Research Section (D1 charts) – Every Monday
Look at the news on babypips, Dailyfx and Fxstreet before trading. Gather Intel. Keep myself updated what is happening in the finance world.
a. Consider the news to look for good opportunities.
Watch Youtube Forex analysis from other traders for the week.
Look at economic events weekly and consider my 3-5 trades and road map it.
a. Find out which economic event has high impact and see the time it starts.
Focus on AUD/USD, EUR/USD & GBP/USD – other economies affects each other.
a. Look at gold, commodities and stocks eventually.
Get a rough idea of market Sentiment (bullish or bearish, overall view) – dailyfx & Fxstreet.
If not, listen to Bloomberg radio before the economic event to get a slight idea where the market is going, understand market sentiment and fundamentals.
Trade entry section (M15 & H1 Charts)
Enter a trade only 1 hour after an economic event and close 1 hour before.
a. I will only enter a trade outside of an economic event, if only, I have not met my trade plan requirement of 3-5 trades a week or my drawdown or profit target has not been met yet.
i. If it is outside the economic event, consider the impact and what traders’ expectation is whether it is bullish/bearish or bull/bear exhaustion. (Price action).
a) Secondly, use technical analysis such as MACD, Stochastic, Moving average, Fibonacci and support resistance as secondary inputs in your trading idea.
b. Do not touch the trade after 8 hours or when a high impact economic event will likely change the market sentiment/ fundamentals, only S/L & T/P can be changed.
Some considerations I have learnt from my journal, before my trade look at support/resistance zones and Fibonacci zones to enter my trade for high probability trades. (Line graph consideration)
a. Make S/L and T/P lines to see whether it is a high probability trade, also consider market sentiment + fundamentals (longer term) and whether it is trending or ranging market.
b. Use candlestick formations to see where the bulls and bears are being exhausted and consider trader’s perspective (short term)
Once I figure out whether I am in a trending or ranging market, I will use the below trade strategy and analysis style.
Trend strategy and analysis plan (M15 & H1)
Note that 12:30 AM every day in AUS is when New York and London session collide. In these periods volatility tends to increase, and research from past economic events has already been considered.
Use economic news as a trend starter and determine whether it is bearish or bullish.
If a trend starts without an economic news booster, then consider using the below options.
Use Moving Average to determine where price is heading. Need to re-read babypip’s section.
Use RSI + MACD for a trending market learn about divergences
Find Support/Resistance and also consider that trends usually break these.
Experiment and learn more on trend lines.
Experiment and learn more about OBV technical tool.
Use ADX to determine the strength of the trend.
set higher S/L + T/P, risk-reward ratio
Ranging strategy and analysis plan (M15 & H1)
Good times to implement a range strategy would be when economic news and trends have bypassed or visible minor/major resistance/supports. Could look at Bollinger bands to determine it also.

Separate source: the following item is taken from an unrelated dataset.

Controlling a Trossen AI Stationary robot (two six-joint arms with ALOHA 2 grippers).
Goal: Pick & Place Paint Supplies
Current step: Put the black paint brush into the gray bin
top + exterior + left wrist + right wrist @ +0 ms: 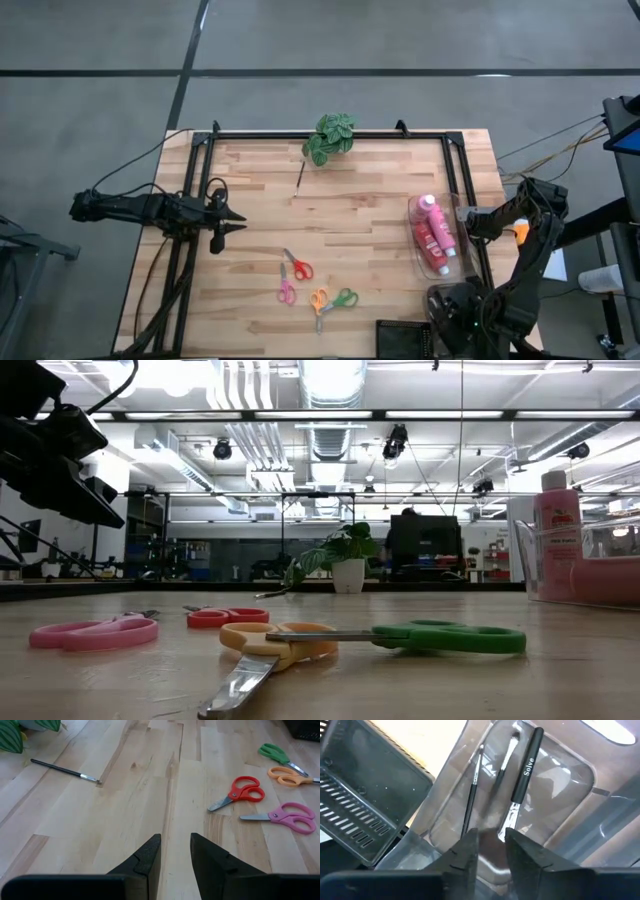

Find the support and resistance lines and find the range, use support and resistance zones. Look at (M15, H1 & D charts)
Enter trades in these zones for high probability trade.
Technical tools to consider - RSI, CCI or Stochastic to see whether it is overbought or sold.
Use Sell and Buy orders to enter trades.
Consider risk/reward. (have lower expectations of P/L, therefore create good entry points with high probability + S/L & T/P.
Use Bollinger bands to determine when the market trend is ending, find other technical analysis also. Once the range market ends, then switch to trend strategy.